◆ WORK TO BE COMPLETED
Quote exactly, and only, the lines of the material below from the line with "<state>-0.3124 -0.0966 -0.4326" through the line with "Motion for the".

◆ SOURCE DATA
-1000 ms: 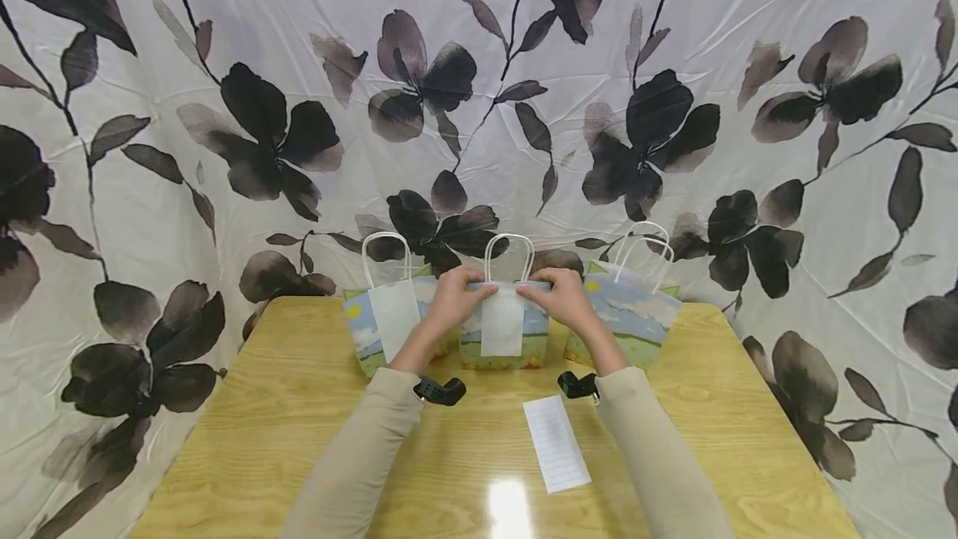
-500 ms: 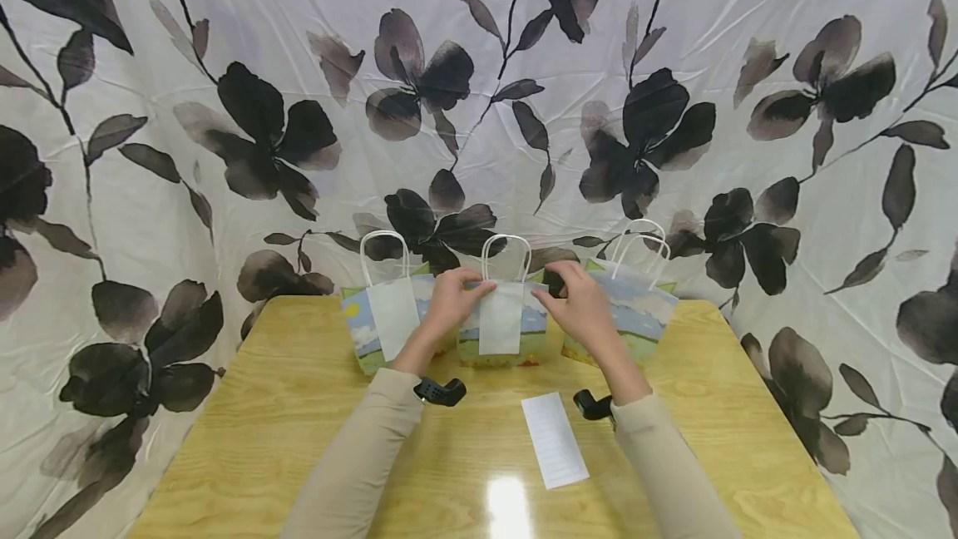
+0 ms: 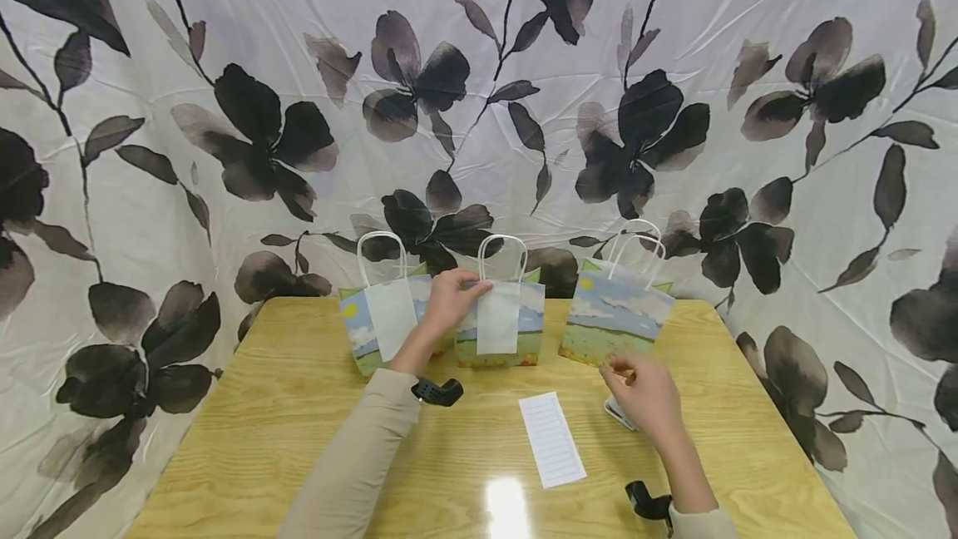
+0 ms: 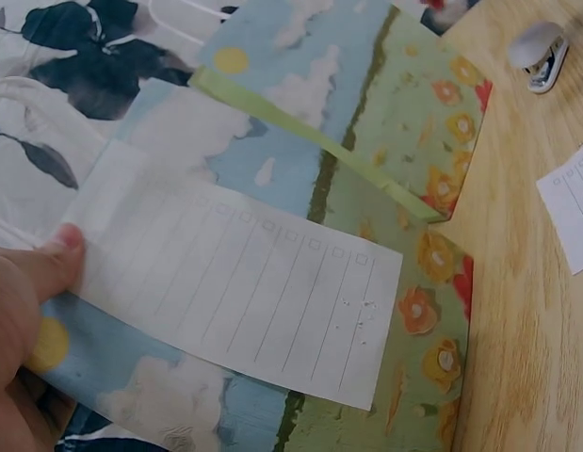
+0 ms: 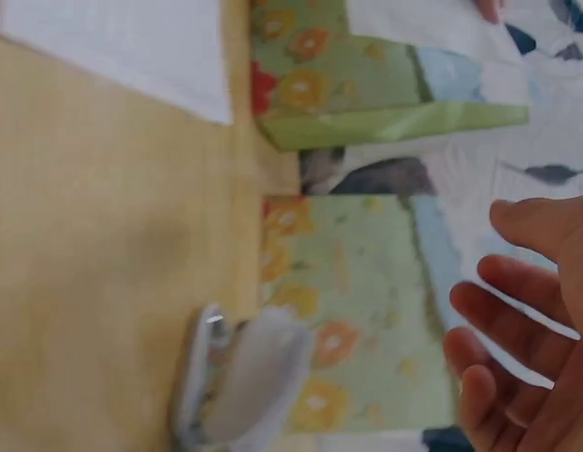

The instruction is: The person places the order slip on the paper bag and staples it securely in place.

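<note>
My left hand pinches the top edge of the middle paper gift bag, thumb on a white checklist slip lying against its front. Small check boxes and ruled lines show on that slip in the left wrist view. My right hand is over the table at the right, holding nothing, its fingers loosely bent in the right wrist view. Just below it, partly hidden by it in the head view, lies a small white stapler; the right wrist view shows the stapler larger.
Another landscape-printed gift bag with a white slip on its front stands at left. A third bag stands at right, no slip on its front. A loose checklist slip lies on the wooden table. Floral cloth hangs behind.
My right hand has let go of the middle bag's top edge and moved right and toward me, over the stapler. My left hand keeps its pinch on the bag and slip.
</note>
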A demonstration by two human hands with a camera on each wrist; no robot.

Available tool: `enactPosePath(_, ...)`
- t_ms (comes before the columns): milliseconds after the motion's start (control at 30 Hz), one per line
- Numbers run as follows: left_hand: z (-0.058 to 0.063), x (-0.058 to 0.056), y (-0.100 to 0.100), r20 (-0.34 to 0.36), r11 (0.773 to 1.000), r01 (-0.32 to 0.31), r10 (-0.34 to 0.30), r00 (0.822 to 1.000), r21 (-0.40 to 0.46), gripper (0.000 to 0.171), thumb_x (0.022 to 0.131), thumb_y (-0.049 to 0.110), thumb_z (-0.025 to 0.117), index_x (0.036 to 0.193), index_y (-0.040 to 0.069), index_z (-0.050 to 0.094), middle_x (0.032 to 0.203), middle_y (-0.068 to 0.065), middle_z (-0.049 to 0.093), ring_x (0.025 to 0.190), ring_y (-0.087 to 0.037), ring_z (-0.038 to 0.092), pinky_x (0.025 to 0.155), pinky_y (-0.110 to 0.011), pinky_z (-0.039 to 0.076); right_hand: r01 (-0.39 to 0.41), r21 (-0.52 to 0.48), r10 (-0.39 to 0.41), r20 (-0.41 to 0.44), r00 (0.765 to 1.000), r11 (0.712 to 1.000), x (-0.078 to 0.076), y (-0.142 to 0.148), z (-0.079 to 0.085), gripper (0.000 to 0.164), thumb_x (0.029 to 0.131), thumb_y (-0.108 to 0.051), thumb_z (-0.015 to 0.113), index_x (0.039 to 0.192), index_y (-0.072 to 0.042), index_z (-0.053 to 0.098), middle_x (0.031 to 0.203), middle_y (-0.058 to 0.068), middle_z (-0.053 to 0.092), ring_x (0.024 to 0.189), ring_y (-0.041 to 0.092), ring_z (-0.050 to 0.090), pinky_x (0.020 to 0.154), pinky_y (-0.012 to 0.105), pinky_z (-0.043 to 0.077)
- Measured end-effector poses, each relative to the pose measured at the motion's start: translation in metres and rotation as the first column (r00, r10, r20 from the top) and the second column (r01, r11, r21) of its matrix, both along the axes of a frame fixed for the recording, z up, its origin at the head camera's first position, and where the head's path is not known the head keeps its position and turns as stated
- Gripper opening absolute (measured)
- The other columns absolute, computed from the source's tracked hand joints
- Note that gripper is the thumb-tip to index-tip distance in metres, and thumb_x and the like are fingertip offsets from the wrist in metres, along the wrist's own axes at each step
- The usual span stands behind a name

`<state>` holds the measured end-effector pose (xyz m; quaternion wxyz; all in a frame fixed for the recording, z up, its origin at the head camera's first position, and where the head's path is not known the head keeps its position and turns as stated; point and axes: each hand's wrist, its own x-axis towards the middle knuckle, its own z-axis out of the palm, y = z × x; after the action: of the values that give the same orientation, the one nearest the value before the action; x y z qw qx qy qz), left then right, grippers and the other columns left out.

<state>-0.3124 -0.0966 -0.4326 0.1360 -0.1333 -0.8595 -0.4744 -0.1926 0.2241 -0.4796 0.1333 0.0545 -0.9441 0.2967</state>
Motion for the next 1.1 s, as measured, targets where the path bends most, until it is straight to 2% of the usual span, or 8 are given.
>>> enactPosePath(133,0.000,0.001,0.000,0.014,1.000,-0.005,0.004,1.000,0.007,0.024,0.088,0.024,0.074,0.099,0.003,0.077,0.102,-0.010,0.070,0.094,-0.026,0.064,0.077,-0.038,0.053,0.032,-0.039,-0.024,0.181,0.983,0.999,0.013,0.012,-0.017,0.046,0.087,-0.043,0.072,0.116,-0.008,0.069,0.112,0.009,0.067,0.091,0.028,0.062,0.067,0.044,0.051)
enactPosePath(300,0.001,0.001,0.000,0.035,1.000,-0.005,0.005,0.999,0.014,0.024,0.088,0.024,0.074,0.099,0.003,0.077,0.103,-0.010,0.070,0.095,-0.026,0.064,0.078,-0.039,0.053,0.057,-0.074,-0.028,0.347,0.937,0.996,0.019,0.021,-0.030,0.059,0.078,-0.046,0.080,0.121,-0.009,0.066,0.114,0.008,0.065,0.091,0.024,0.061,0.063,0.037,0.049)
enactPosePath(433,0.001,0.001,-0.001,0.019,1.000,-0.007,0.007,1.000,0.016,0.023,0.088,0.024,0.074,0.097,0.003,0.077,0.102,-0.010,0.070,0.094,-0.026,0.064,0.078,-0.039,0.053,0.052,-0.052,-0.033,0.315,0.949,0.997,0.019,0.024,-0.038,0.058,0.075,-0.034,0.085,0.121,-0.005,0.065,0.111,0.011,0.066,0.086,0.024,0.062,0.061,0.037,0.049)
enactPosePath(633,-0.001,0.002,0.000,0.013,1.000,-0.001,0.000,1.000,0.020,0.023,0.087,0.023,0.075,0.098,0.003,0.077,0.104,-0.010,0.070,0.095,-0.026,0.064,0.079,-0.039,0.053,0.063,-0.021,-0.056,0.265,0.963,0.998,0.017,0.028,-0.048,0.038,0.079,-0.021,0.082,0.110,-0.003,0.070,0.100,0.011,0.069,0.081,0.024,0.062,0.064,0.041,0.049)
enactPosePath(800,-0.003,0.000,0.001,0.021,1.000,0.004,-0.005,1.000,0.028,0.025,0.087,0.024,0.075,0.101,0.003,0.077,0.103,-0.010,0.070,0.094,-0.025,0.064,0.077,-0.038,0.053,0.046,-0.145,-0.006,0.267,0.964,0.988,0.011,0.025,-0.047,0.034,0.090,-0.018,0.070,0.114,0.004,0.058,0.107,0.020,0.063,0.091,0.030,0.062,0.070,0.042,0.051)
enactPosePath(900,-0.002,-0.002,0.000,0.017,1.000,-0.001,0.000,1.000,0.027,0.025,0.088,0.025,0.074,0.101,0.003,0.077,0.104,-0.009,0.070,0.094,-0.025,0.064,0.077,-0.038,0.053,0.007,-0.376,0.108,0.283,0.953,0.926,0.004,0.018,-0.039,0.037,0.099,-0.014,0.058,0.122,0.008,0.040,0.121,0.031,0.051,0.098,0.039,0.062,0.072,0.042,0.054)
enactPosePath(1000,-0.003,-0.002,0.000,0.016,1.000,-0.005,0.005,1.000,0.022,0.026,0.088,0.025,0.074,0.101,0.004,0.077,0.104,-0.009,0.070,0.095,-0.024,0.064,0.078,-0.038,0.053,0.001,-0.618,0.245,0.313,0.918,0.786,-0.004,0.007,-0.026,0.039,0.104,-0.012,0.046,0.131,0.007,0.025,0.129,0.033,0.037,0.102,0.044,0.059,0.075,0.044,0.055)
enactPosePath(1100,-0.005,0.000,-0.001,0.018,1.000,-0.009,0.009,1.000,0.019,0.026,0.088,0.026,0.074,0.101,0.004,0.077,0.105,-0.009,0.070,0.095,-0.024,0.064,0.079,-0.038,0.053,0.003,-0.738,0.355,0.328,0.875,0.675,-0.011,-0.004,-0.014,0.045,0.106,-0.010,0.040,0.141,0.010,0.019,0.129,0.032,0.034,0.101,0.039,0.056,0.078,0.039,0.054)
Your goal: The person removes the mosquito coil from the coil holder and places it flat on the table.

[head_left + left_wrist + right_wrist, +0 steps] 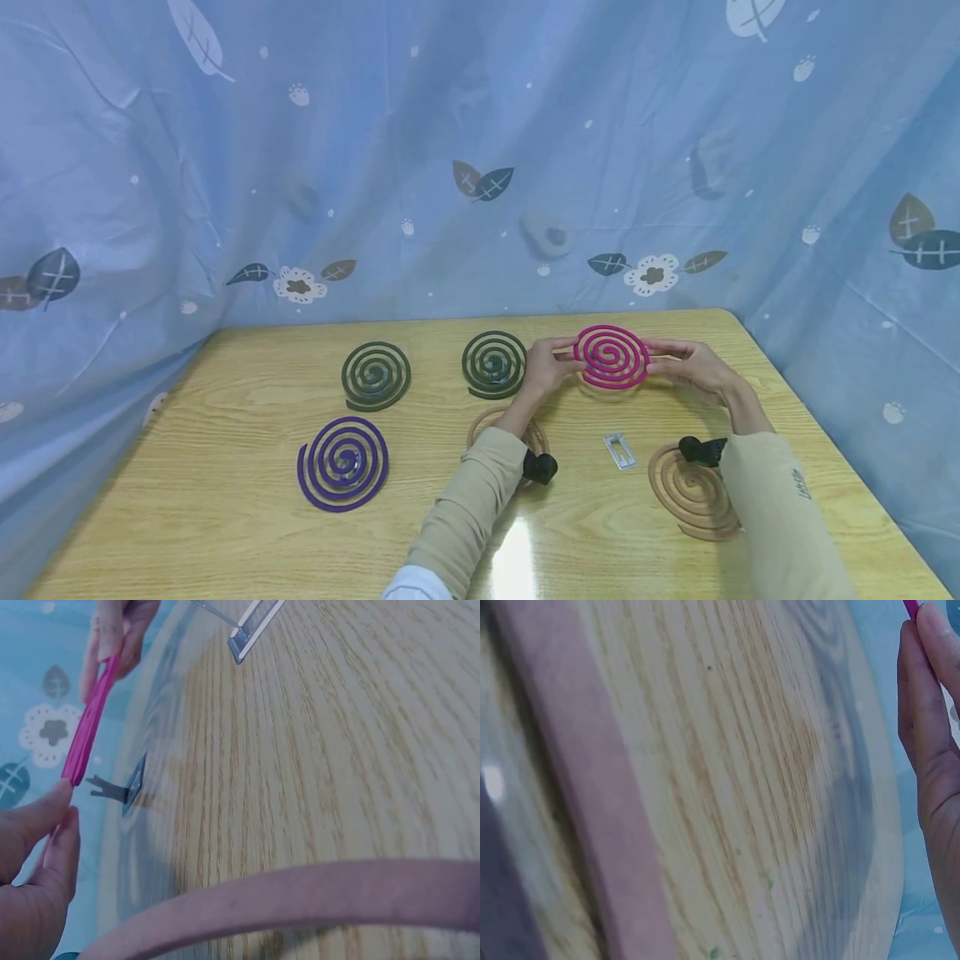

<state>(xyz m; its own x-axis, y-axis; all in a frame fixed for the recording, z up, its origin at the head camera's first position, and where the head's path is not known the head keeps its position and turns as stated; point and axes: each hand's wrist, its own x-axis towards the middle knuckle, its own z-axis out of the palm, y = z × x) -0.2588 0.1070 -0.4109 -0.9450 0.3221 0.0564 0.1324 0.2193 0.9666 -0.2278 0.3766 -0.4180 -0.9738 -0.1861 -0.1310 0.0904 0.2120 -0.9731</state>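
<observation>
A pink mosquito coil [611, 357] is held up between both hands above the back right of the table. My left hand [549, 365] pinches its left edge between thumb and fingers. At the opposite edge, my right hand [693, 367] pinches it in the same way. Seen from the left wrist, the coil [91, 724] appears edge-on, close to a small metal stand [133, 787] with an upright prong. Another flat metal stand [619, 451] lies on the table in front of the hands.
Two dark green coils [377, 376] [493, 364] sit at the back and a purple coil [342, 463] at the left, on stands. One tan coil [474, 433] is partly under my left forearm, another tan coil [690, 492] by my right. A blue curtain [480, 100] borders the wooden table [247, 467].
</observation>
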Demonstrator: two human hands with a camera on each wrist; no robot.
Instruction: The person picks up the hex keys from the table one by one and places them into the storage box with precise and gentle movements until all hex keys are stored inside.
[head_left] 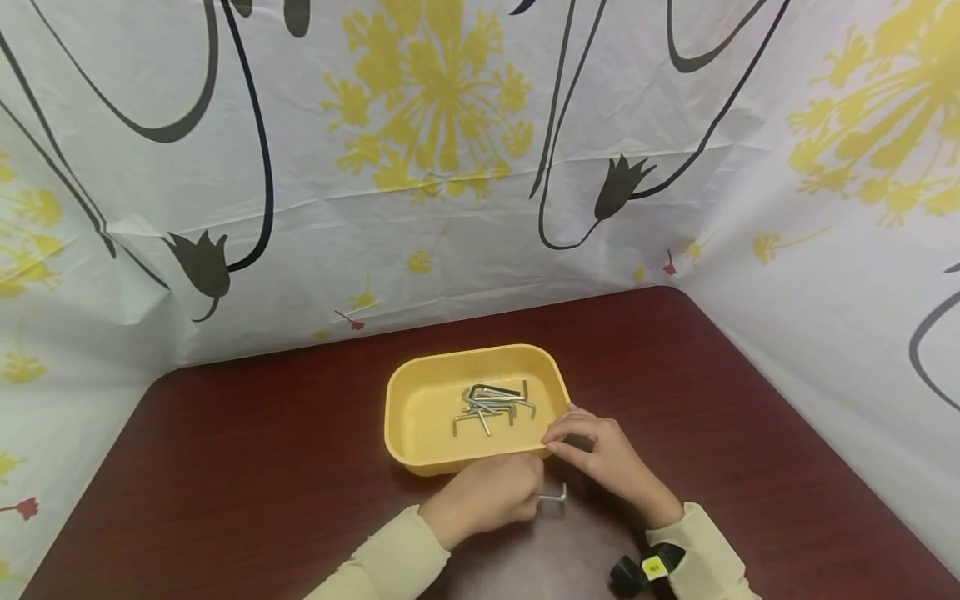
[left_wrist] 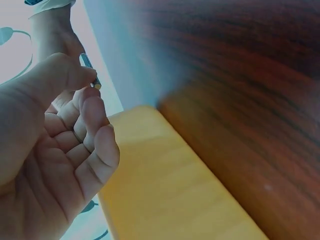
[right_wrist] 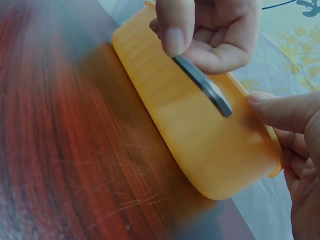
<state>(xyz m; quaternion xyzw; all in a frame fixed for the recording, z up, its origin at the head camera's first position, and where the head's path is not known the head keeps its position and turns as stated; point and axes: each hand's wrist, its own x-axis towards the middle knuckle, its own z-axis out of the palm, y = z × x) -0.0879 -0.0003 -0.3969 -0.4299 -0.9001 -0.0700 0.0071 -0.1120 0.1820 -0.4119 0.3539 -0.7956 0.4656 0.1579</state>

◆ REPLY TO THE TASK
<state>-0.3124 -0.0966 -0.4326 0.1360 -0.1333 -0.8595 -0.4744 -0.1926 0.2241 -0.4796 0.1333 0.0545 -0.9441 0.2967</state>
Motion for the next 1.1 s, as measured, targets where the path bends most, until it is straight to 2% of the usual span, or 8 are given.

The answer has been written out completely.